Start of Block

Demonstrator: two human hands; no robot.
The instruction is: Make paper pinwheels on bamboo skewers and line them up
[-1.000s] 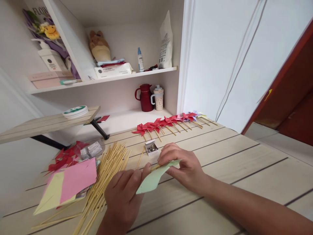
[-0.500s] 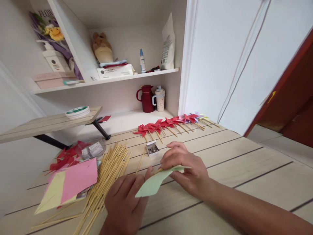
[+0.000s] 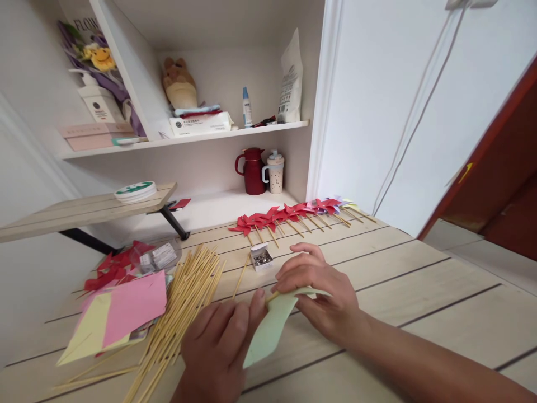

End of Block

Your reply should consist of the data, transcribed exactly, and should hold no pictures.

**Solved problem:**
Demonstrator: two human hands; no robot.
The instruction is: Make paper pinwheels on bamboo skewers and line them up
[-1.000s] 
[-0.500s] 
[+0.000s] 

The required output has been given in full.